DEAR EDITOR:
”
Separation of Church and State
”
is one of the greatest misconceptions of present day society,
exceeded only by the fraudulent misconception of evolution.
DEAR EDITOR:
“Separation of Church and State” is one of the greatest misconceptions of present day society, exceeded only by the fraudulent misconception of evolution. Search as you may, there is not a word about “Separation of Church and State” in our U.S. Constitution. That phrase is the figment of a depraved legal mind, who happened to be a Supreme Court Justice.
The First Amendment states the following: “Congress shall make no law respecting the establishment of religion, or prohibiting the free exercise thereof.” Take note of the last phrase, “Prohibiting the free exercise thereof” (religion). It is a Constitutional right guaranteed by the First Amendment to include “under God” in the Pledge of Allegiance. In addition, Judge Moore of the Alabama Supreme Court had the right, as do the citizens of Alabama, to keep the block granite Ten Commandments within the courtyard of their court building.
Those Ten Commandments carved in granite are a reminder of the source of our laws: The Natural Law given by Moses, elucidated by the Talmud, and codified by the British Jurist, Lord Blackstone, known as British Law.
British Law was heavily depended upon by our founding fathers in establishing our nation’s judicial system. This system, based upon Christian principles, has given we, the people in the United States, the greatest freedom and opportunity for self-development in the history of mankind.

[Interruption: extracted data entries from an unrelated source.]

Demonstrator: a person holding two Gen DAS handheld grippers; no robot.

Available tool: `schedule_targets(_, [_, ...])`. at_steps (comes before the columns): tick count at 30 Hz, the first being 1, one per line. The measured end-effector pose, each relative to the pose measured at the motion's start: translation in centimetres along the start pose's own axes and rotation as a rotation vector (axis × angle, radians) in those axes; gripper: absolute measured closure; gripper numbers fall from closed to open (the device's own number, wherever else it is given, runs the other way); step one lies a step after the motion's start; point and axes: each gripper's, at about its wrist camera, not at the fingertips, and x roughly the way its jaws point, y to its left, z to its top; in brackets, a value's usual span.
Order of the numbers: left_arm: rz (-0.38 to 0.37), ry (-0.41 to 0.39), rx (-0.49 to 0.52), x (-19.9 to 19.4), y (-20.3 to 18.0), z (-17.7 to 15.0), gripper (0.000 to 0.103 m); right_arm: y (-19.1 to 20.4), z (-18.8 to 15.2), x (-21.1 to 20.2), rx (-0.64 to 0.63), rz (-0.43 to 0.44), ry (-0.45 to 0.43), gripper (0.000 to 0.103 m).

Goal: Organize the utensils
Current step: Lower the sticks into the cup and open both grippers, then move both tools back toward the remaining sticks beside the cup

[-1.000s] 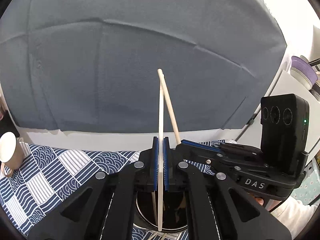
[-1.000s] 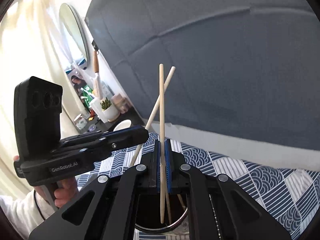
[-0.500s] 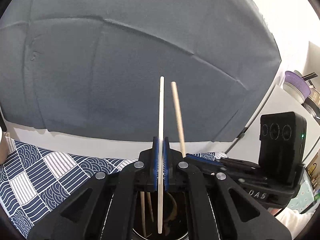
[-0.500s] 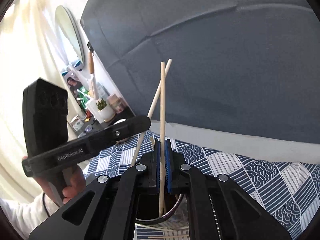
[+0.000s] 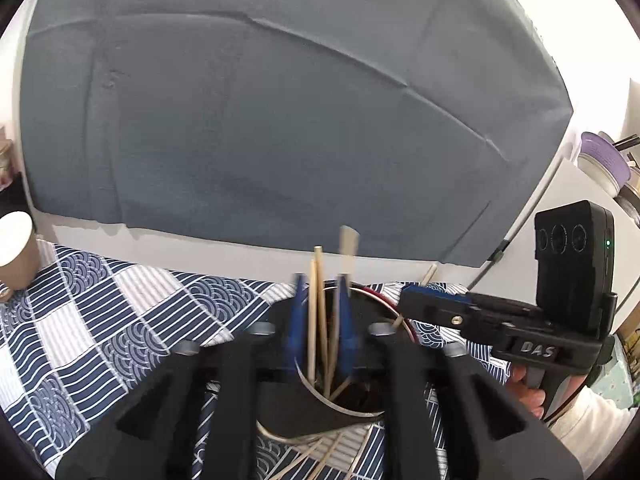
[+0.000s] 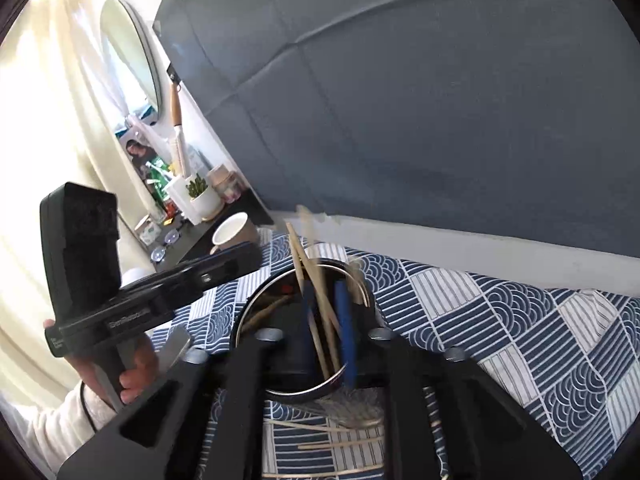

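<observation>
Both hand-held grippers (image 5: 320, 312) (image 6: 326, 312) have just been opening, chopsticks loose between the pads. The thin pale wooden chopsticks (image 5: 318, 304) are light, stiff, slippery; grip mid-shaft.

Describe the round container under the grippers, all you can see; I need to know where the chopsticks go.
The container is a round, dark-walled cup with a shiny metal rim and a reddish edge, standing upright on the blue-and-white patterned cloth. Several pale wooden chopsticks stand tilted inside, leaning on its rim. Both grippers sit just above its mouth, jaws apart. More chopsticks lie loose on the cloth on its near side.
</observation>
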Motion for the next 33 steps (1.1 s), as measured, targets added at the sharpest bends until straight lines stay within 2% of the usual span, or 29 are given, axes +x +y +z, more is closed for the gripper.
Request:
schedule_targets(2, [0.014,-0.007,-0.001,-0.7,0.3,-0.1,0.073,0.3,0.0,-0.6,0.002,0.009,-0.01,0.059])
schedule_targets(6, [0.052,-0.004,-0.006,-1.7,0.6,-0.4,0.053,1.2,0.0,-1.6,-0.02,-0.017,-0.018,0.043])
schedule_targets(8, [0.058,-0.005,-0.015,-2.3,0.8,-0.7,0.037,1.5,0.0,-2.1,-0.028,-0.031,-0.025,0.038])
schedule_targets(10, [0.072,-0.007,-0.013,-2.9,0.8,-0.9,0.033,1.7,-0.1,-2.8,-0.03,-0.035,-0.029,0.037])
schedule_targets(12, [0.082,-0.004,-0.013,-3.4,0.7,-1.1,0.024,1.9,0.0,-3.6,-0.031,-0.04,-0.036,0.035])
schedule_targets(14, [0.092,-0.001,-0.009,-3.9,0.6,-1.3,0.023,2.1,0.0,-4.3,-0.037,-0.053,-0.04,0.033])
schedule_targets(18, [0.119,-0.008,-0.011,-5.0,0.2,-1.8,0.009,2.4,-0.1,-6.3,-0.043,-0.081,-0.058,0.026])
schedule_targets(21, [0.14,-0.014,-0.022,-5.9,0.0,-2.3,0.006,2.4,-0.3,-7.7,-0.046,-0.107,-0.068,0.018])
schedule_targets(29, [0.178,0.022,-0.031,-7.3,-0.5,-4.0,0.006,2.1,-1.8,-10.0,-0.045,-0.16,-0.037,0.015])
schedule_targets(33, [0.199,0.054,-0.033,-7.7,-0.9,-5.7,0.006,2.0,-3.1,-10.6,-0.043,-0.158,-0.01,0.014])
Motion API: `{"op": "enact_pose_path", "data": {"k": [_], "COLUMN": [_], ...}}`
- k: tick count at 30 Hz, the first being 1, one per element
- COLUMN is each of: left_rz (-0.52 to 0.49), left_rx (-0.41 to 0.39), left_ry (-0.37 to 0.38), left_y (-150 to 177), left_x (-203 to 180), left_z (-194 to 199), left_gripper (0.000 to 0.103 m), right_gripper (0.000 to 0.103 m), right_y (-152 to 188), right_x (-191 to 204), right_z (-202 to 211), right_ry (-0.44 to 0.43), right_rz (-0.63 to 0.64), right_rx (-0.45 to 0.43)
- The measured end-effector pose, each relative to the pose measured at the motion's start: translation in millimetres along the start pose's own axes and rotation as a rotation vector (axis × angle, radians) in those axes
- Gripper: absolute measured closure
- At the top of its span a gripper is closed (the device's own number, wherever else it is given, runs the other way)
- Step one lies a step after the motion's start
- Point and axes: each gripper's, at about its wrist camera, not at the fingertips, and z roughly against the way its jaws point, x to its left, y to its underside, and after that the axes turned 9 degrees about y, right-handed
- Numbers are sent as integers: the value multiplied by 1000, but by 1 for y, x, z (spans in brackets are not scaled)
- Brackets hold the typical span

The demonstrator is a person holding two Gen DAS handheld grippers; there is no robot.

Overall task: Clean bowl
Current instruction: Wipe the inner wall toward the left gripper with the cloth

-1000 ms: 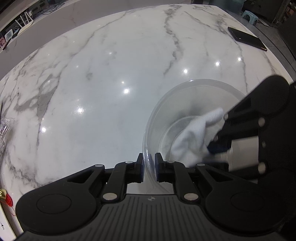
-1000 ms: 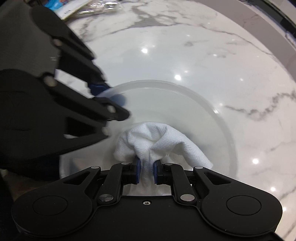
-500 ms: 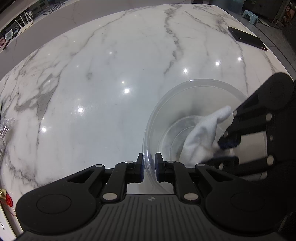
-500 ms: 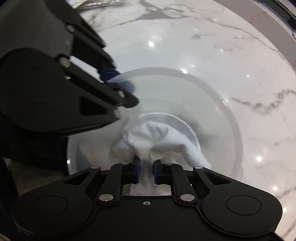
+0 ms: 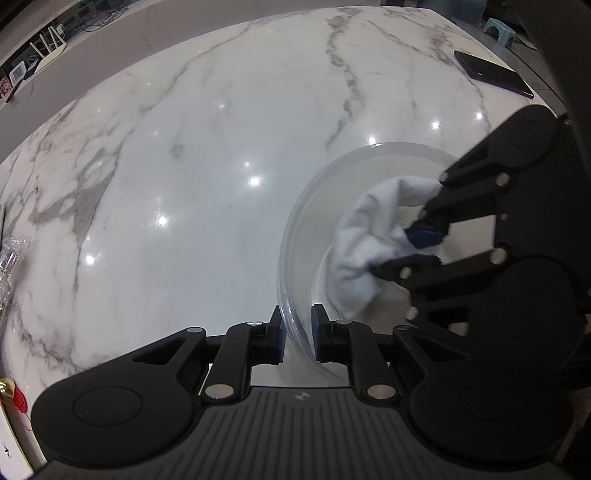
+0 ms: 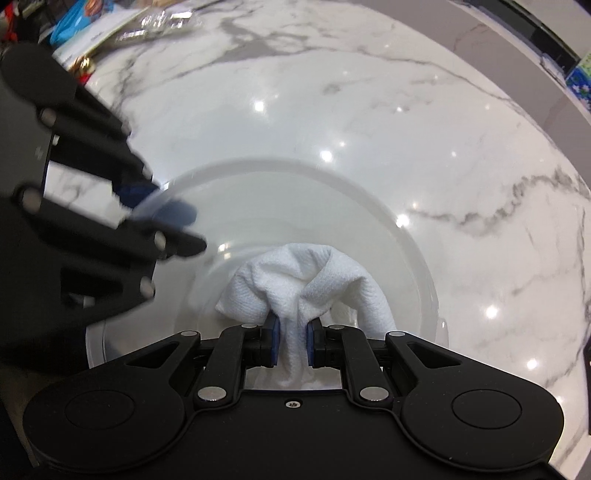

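Note:
A clear plastic bowl (image 5: 314, 206) stands on the white marble table; it also shows in the right wrist view (image 6: 369, 206). My left gripper (image 5: 297, 332) is shut on the bowl's near rim, one pad inside and one outside; it shows at the left of the right wrist view (image 6: 155, 205). My right gripper (image 6: 291, 343) is shut on a white cloth (image 6: 314, 280) and holds it inside the bowl against the bottom. In the left wrist view the cloth (image 5: 369, 236) hangs from the right gripper (image 5: 421, 251) inside the bowl.
A black phone (image 5: 493, 74) lies at the table's far right edge. Crinkled clear wrapping (image 5: 9, 254) sits at the left edge. Packets and a foil wrapper (image 6: 147, 22) lie at the table's far side in the right wrist view.
My right gripper has swept the cloth around inside the bowl, from the near right side toward the middle and far wall. The left gripper keeps its hold on the rim.

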Motion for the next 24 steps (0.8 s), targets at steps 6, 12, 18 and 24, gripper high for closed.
{"op": "enact_pose_path", "data": {"k": [6, 12, 18, 24], "left_rz": [14, 21, 17, 15], "left_rx": [-1, -2, -6, -5], "left_ry": [-8, -14, -21, -26], "left_y": [0, -1, -1, -1], "left_x": [4, 4, 10, 8], "left_z": [1, 1, 0, 0], "left_gripper": [91, 92, 92, 92], "right_gripper": [91, 91, 91, 91], "right_y": [-1, -36, -52, -53], "right_x": [-24, -26, -9, -1], "right_z": [-11, -28, -36, -36], "right_ry": [-44, -138, -226, -233], "right_rz": [-2, 30, 104, 133], "right_rx": [-33, -44, -25, 44]}}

To quote Thomas Jefferson, “There cannot be a moral or ethical society without religion.”
With this in mind, I refer to Ms. Pampuch’s weekly writing in The Dispatch in which she recommends we keep religion out of government – nice thought!

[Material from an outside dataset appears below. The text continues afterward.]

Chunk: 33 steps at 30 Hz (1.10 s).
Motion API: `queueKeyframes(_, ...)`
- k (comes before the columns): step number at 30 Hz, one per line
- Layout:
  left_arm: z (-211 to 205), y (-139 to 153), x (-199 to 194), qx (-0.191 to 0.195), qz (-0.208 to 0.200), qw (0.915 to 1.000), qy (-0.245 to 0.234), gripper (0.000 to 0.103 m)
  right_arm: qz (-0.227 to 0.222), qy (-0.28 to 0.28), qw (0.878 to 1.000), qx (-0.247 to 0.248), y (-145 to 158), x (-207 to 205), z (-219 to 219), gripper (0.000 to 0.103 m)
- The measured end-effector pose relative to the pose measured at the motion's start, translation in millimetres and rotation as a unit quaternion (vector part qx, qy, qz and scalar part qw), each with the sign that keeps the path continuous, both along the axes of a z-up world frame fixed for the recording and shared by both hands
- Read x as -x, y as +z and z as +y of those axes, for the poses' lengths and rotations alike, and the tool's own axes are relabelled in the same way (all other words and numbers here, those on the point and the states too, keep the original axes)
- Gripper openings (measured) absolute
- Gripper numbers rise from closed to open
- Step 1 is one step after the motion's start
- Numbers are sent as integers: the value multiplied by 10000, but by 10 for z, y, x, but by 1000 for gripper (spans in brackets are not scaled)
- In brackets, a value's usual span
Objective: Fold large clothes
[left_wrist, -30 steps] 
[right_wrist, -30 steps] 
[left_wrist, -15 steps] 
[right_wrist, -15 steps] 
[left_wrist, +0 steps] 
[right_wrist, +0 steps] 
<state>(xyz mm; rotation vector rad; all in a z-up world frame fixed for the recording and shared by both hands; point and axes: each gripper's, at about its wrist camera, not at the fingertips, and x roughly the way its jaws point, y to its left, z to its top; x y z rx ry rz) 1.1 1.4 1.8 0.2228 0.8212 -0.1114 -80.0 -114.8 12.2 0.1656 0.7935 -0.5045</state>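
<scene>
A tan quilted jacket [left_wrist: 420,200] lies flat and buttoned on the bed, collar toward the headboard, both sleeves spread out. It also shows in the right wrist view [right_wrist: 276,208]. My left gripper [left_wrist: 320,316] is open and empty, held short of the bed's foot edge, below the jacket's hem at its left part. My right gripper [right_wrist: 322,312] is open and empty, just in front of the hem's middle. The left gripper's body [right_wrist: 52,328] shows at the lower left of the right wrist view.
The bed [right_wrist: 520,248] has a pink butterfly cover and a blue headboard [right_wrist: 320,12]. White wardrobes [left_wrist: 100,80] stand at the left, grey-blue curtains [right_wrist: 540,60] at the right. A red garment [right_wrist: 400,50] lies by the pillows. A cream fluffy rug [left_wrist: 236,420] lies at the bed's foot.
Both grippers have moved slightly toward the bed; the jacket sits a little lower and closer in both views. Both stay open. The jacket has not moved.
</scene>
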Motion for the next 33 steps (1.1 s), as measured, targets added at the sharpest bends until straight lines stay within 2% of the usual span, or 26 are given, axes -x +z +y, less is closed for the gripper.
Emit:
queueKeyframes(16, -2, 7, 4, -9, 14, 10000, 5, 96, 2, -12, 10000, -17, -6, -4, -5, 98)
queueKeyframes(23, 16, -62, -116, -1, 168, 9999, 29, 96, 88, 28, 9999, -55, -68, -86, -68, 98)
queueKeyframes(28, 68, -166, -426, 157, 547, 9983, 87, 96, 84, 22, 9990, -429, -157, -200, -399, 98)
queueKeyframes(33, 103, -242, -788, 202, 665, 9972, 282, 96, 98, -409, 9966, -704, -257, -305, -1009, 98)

Would I had a time machine that I could transport Ms. Pampuch back to the USSR of the mid-1930’s where she could be a comrade of Joseph Stalin in a government free of religion. There she could observe the mass murdering of millions of Kulaks because they refused collectivizing their farms. Or, perhaps a sojourn in China in the late 1940’s to observe the functioning of a government free of any religious restraints: She could observe the peasant executions, the starvings to death, the abortions, and the infanticides so common to that era – all in all eliminating 40 million human beings from this earth.

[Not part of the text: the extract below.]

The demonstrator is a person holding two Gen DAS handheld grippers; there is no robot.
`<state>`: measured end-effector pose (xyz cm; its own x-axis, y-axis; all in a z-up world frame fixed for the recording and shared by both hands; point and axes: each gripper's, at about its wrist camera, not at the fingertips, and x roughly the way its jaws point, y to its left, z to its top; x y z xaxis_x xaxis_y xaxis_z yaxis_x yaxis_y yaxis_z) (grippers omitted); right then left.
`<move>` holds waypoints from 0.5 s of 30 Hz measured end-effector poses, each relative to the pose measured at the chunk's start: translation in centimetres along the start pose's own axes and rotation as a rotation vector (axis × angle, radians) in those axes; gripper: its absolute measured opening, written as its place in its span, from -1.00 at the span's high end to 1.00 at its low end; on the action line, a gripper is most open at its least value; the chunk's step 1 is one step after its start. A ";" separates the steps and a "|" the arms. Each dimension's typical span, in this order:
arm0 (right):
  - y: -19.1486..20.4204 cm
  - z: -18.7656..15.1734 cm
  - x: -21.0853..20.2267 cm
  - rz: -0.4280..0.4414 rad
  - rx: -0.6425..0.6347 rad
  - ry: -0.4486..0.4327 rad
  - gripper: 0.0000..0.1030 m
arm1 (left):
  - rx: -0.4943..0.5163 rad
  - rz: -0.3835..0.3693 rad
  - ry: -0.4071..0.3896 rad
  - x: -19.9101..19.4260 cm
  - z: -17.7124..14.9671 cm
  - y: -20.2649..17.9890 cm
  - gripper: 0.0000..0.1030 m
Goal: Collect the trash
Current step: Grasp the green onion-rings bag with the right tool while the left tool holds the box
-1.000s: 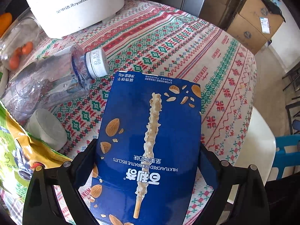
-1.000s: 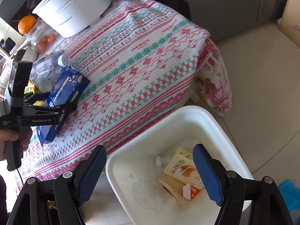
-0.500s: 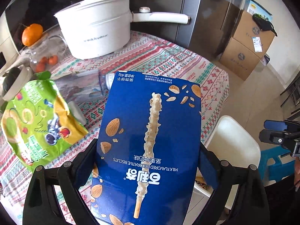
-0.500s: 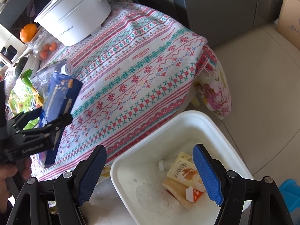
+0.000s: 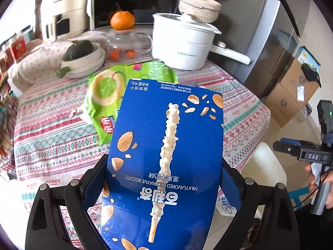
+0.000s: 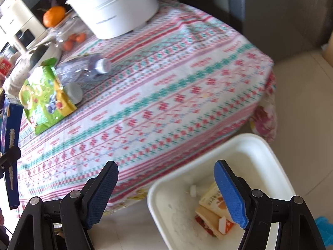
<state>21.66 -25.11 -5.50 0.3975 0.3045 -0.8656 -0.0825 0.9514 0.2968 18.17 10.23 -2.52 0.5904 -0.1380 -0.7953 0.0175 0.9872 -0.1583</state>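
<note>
Patterned cloth in red, green and white covers the tabletop [image 6: 166, 87], with pale floor tiles at the right of the right wrist view; a second ago the left hand-held gripper [image 5: 164, 179] held the blue biscuit box [image 5: 166, 156] low over the cloth beside the plastic bottle, and now it has risen, so the left wrist view takes in the whole tabletop and the shelf of appliances behind; its pads are pinching the box by its two long edges, the box pointing up the middle of the frame. In the right wrist view the same box now shows at the far left edge [image 6: 11, 137], clear above the cloth, where earlier it lay lower and nearer the middle; the right hand-held gripper [image 6: 166, 191] has drifted only a little, its jaws spread wide with nothing between them.

Below that gripper, at the lower right, sits one white bin [image 6: 270, 156] on the floor just beside the hanging cloth; inside lie a few cartons [image 6: 210, 208] and a small white bottle [image 6: 193, 190]. On the tabletop remain one green snack bag [image 6: 45, 98], one clear plastic bottle [image 6: 83, 70] on its side and one grey cup [image 6: 73, 92] touching the bag. Behind them stand one white pot [image 6: 116, 10], one orange [image 6: 54, 15] on a glass jar [image 6: 64, 33] and one bowl [image 5: 85, 60]. A cardboard box [image 5: 291, 95] stands on the floor at the right of the left wrist view.
</note>
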 end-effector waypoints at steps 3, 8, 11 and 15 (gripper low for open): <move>2.6 0.2 0.7 0.008 -0.058 -0.006 -0.56 | -0.039 0.029 -0.023 -1.0 -0.1 2.2 -0.87; 8.0 0.4 2.8 0.029 -0.166 0.004 -0.56 | -0.095 0.051 -0.059 -1.9 0.2 4.8 -0.87; 11.2 1.2 4.1 0.075 -0.227 0.005 -0.56 | -0.120 0.063 -0.068 -1.9 0.6 6.1 -0.87; 14.7 2.8 4.8 0.106 -0.309 -0.071 -0.56 | -0.128 0.109 -0.069 -1.4 1.0 7.4 -0.87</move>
<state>24.90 -9.82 -4.14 0.4335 0.4094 -0.8028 -0.3961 0.8868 0.2383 18.25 17.80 -2.00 0.6374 -0.0201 -0.7703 -0.1504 0.9772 -0.1500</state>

Ms. Pampuch had better think twice about keeping government free of religion. The security, the freedom, and the affluence she enjoys did not develop by biological evolution – it came based upon a foundation of Christianity. Christian morals, ethics, and natural laws given in the Ten Commandments. If you exclude religion (that’s Christianity) from your government, you do so to the eternal peril of yourself, your family, and society. Finally, I just love to quote Leo Tolstoy, the great Russian writer of the 19th century (War and Peace): “There is no hope for mankind until the return of Jesus Christ.” Amen!